I want you to know that I had a great respnse to this post yesterday but the server apparently started having problems. So here is an attempt at a condenced version.
Originally posted by Programmer
This doesn't jive with my understanding. If a Cell chip is a main PowerPC core with 8 vector cores this means it will be executing 9 different instruction streams: 1 stream of PowerPC instructions and 8 streams of whatever instructions the vector cores use (probably not PowerPC). Each vector core will be able to do operations similar in nature to what AltiVec currently does on the G4 or G5.
What is clear is that I really don't have much information here, the issue is that I'd be surprised if those 8 vector cores are as wide as the Alt-Vec unit in PPC. What I see is 8 cores of very modest width (maybe one word) that are used together in various combinations.
The problem as I see it is that having that many cores of the Alt-Vec type will take up a huge amount of room. Not just for the cores but for the supporting caches and communications logic. I just don't see current processes supporting that many Alt-Vec type units well on one chip.
The other problem is the efficency of that sort of implementation. Making full use of that many wide vector units would be a problem. Thus the thought that the vector units would be narrow devices, very much like many of the DSP's available today.
In other words the Cell will be (theoretically) capable of 9 times the computation if running at the same clock rate (and the Cell's clock rate will likely be substantially higher). To support this level of computation they have developed a memory scheme that is different than the traditional PowerPC model. It also goes without saying that existing code won't just work on the Cell's vector cores... but this is just as well since these vector cores aren't likely to be out of order superscalar processors like the 970 is so careful coding and algorithmic redesign will be required to run at all, nevermind get peak performance.
I read this and think that maybe you know more about Cell than you are willing to let on
Even so the implied simple execution units lead me back to thinking narrow vector units.

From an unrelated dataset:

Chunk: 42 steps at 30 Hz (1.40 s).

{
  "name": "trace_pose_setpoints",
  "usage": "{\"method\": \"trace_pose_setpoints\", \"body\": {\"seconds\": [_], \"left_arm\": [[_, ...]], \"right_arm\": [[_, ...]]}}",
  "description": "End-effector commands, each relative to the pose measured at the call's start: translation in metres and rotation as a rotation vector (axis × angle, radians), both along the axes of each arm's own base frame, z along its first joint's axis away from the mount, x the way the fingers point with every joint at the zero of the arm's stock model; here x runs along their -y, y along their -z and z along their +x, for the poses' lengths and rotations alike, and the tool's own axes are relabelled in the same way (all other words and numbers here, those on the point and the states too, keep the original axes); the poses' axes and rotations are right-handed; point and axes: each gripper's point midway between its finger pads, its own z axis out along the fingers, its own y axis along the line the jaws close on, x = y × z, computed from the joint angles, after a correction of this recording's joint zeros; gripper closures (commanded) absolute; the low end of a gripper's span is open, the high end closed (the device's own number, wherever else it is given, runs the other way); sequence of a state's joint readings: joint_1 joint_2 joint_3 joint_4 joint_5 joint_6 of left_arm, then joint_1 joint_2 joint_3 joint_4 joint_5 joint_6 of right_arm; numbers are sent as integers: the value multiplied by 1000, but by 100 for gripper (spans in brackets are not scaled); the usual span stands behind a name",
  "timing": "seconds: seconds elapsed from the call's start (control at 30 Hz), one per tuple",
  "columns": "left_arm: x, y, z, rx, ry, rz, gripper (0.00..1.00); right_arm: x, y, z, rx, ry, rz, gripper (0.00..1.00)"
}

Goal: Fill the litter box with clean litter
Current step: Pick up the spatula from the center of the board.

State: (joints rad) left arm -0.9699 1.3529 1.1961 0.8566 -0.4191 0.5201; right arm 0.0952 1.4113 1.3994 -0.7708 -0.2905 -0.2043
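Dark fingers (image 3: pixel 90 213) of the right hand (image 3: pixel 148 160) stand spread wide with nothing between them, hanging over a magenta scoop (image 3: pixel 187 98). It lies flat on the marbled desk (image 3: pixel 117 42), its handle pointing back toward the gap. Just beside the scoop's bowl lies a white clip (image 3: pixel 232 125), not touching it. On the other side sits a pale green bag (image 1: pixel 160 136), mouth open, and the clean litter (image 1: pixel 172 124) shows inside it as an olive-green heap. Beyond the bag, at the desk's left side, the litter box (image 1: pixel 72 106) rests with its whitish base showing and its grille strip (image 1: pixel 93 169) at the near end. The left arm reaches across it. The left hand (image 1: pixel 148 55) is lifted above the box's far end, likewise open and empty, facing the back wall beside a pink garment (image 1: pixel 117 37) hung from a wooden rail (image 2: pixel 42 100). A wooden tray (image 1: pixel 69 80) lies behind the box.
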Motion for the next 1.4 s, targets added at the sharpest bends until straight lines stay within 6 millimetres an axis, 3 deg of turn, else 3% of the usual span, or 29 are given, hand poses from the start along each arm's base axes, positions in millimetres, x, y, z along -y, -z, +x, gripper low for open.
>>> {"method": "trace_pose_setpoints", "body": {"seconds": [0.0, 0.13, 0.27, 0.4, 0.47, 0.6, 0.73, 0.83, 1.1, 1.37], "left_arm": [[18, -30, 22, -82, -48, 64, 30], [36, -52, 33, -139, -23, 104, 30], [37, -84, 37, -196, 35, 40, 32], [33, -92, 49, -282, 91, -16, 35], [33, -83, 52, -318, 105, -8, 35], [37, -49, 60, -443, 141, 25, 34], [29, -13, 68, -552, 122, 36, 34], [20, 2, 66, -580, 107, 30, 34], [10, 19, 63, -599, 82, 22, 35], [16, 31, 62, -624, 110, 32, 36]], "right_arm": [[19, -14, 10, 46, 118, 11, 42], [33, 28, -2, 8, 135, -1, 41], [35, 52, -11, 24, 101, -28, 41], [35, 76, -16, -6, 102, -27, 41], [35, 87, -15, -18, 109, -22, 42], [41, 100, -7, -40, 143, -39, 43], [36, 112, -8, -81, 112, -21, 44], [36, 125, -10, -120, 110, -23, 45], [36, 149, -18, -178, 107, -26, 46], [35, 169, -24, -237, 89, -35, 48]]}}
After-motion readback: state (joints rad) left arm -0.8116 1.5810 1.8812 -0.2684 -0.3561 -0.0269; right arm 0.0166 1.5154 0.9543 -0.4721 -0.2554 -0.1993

Given its target market in the embedded and console space, I don't think this is a requirement. Also, with a substantially different memory addressing scheme it might not be necessary to go to 64-bit pointers to acheive larger memory sizes. The scalar integer units may well be 64-bit, however -- at least on the main core. The cost in terms of processor complexity is not that high.
64 bits will be huge in the future. In the case of Cell I think it would simplfy things more than anything. As you say the cost isn't that high.
On the other hand the embedded an console market is heading towards 64 bit machinery. It is simply a matter of getting costs under control, with memory beign the big issue. So we are talking a year or two before large memory systems are cost effective. I can't see this team designing a chip that is only going to be competitive for a year or two.
On the other hand they still provide a considerable amount of system services which use hardware acceleration internally. The OpenGL shaders, CoreAudio, CoreImage, QuickTime, vector library, network stack, etc could all be re-optimized over time to take advantage of specialized hardware. Nonetheless I tend to think that Apple would rather stick with the traditional PowerPC w/ AltiVec programming model and start adding cores. I don't actually expect to see Cell in Apple's future.
I see Cell in Apples future but maybe not in the way you see it. I see Cell as an opportunity on IBM's part to optimize the execution units within the PPC line. What would be really neat is if Cell lead to hand crafted execution units to replace the dense sea of logic that is the 970 we all know and love. The idea here being to replace some of the hot stuff within the 970's.
So hopefully Cell becomes a proving or development framework for things that can be extended to the 970 series.
Cell cannot "emulate" AltiVec. They are two different beasts.
I'm not sure you meant to say that. Obviously Cell can emulate anything it wants to emulate, that is simply a matter of writing the right code.
What I was getting at and this is only a consderation if Apple is interestedin Cell, has there been an attempt to design the Cell vector units so they could emulate or work in place of, in an efficent manner the Alt-Vec units.
Well I'm glad somebody got the joke.
AMD isn't at 90 nm yet and they recently pushed back their scheduled move to that process. I think Apple's use of water cooling on the 2.5 GHz machines was a direct result of a deep desire to keep the machines quiet and deal with the very significant heat density issues that result from being able to suddenly expend such a huge amount of power from such a small area. These G5s can go from very low power consumption to very high power consumption very quickly and water has the specific heat capacity to absorb that initial spike without having to continuously keep fans blowing at full speed. If the darn unit didn't looks so... so... automotive then it might actually be a compelling piece of technology.
That automotive look is technology none the less. Old technology yes but well understood and reliable.
The G5's though are just the opposite. Very new technology that frankly has not meant expectations of anybody. That is not to say that the 970's don't work, just that they haven't gotten to where people (JOBS) had expected. What is worst they didn't get there and where they are now is problematic.
It is all well and nice that IBM has a 90nm process but we shouldn't forget that the process needs alot of work. Instead of claiming to have hit a wall IBM really should be saying they are working on breaching the wall. Otherwise one is left with the impression that PPC doesn't mean much to them. IBM needs a leading edge 90nm process not a trailing edge process.